Il y a trois jours, vers neuf heures, les ouvriers de la fonderie de fer de Navarre (Eure) étaient réunis avec leurs familles dans le pré du Bel-Ebat pour fêter la Saint-Eloi et se livraient au plaisir de la danse. Plusieurs d'entre eux voulurent, malgré la défense expresse qui leur en avait été faite par le chef de l'établissement, tirer une salve d'artillerie avec un petit canon en fer fondu dans l'usine. Parmi ces imprudents se trouvait le nommé CRAVILLY, âgé de trente-quatre ans, ancien soldat au 2e régiment de zouaves, qui a fait la campagne de Crimée, a été blessé à la prise de Sébastopol et est décoré de la médaille militaire. Il se chargea du service de la pièce, fatale pensée qui devait, hélas! lui coûter bien cher.
Deux coups avaient été tirés déjà. Au moment où il chargeait le troisième, le canon suréchauffé est parti seul, et le malheureux CRAVILLY a été renversé par le coup dans un état déplorable. Le poignet droit avait été enlevé et on n'a pu en retrouver que des lambeaux ; deux doigts de la main gauche étaient déchiquetés ; le bras du même côté était brisé en plusieurs endroits. Le malheureux avait, en outre, à la partie antérieure de l'estomac, une plaie pénétrante qu'on suppose faite par une pierre qui se sera trouvée dans l'herbe avec laquelle CRAVILLY bourrait le canon. Enfin, la figure était criblée de poudre, et un œil était presque perdu.
CRAVILLY a été transporté à l'hospice, et ce matin on a dû faire l'amputation des deux bras. Doué d'une énergie peu commune, il a subi avec un courage héroïque cette double amputation. Il ne s'est préoccupé que de sa pauvre femme et de ses enfants, disant que, quant à lui, il n'avait que la punition de sa témérité et de sa désobéissance. Son état est très grave et inspire les plus sérieuses inquiétudes.

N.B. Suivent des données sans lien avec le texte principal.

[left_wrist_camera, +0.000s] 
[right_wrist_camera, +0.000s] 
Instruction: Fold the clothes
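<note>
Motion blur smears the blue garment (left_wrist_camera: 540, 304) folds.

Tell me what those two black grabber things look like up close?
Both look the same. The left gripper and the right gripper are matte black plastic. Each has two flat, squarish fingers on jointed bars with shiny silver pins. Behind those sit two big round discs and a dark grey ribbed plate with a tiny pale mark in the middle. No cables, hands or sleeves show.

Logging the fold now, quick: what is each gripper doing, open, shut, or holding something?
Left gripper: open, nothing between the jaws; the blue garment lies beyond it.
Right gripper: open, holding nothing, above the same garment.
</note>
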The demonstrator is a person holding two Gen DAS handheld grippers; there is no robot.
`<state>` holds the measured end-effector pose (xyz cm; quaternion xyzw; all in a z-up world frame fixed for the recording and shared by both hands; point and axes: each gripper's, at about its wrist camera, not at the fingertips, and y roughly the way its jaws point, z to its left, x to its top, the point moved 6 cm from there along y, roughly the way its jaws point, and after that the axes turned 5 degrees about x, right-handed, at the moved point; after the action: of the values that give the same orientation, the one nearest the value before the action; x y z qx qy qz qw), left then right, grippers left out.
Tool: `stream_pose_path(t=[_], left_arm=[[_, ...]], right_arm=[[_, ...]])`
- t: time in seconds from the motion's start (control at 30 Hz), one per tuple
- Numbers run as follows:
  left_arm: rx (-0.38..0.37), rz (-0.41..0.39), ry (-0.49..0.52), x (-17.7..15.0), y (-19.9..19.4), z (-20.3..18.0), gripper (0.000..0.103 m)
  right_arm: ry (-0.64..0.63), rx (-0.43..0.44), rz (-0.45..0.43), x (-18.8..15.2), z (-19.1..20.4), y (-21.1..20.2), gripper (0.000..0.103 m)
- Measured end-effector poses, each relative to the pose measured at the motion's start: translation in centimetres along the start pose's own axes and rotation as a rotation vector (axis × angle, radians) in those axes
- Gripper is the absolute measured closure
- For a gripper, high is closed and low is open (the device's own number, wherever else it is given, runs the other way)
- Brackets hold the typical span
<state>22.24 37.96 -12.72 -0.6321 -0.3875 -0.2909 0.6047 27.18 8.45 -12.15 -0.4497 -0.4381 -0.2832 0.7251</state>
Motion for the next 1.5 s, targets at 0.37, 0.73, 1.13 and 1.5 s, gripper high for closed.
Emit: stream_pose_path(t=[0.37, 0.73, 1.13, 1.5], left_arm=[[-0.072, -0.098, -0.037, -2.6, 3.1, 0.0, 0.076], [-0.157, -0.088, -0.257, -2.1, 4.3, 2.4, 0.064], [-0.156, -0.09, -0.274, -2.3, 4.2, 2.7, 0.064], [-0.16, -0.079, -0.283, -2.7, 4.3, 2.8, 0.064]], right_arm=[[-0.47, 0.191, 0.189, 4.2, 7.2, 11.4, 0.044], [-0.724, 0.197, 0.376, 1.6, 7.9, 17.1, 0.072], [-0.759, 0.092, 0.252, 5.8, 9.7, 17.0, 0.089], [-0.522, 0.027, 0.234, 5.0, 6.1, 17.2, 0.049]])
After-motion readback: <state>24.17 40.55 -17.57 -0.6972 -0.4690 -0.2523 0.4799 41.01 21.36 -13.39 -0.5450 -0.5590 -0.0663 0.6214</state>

A la première nouvelle de cet accident, M. le préfet s'est transporté auprès du blessé, et, après avoir veillé à ce qu'il reçût tous les soins désirables, a accordé un secours de 500 fr. à la famille.
Denis CRAVILLY, ouvrier de fonderie, militaire pensionné, domicilié à Evreux (Eure), né à Breteuil-sur-Iton (Eure), le 9 octobre 1828, fils de Charles Félix, charpentier, et de Rose Julie GROUARD, domiciliés à Breteuil, époux d'Eugénie TALLIS, est décédé à Evreux, le 2 juillet 1863.
Charles Félix CRAVILLY, ouvrier charpentier, domicilié à Bourth (Eure), né à La Bonneville-sur-Iton (Eure), le 17 floréal de l'an 9, fils de Pierre, décédé à Bourth, le 5 mars 1821, et de Marie BOLOGNE, s'est marié le 14 juin 1825, avec Rose Julie GROUARD, domicilié à Breteuil-sur-Iton, née à La Ferrière-sur-Risle (Eure), le 18 brumaire de l'an 11, fille de Pierre Charles, menuisier, et de Marie Catherine DAVID, domiciliés à Breteuil-sur-Iton.
Pierre CRAVILLY, journalier, domicilié à La Bonneville-sur-Iton, où il est né le 30 mars 1769, fils de Pierre, journalier, et de Françoise THOMAS, s'est marié à La Bonneville-sur-Iton, le 9 avril 1793 (9 avril an 2), avec Marie BOLOGNE, enfant trouvée du bureau de Paris, née le 18 mars 1768, domiciliée à La Bonneville-sur-Iton.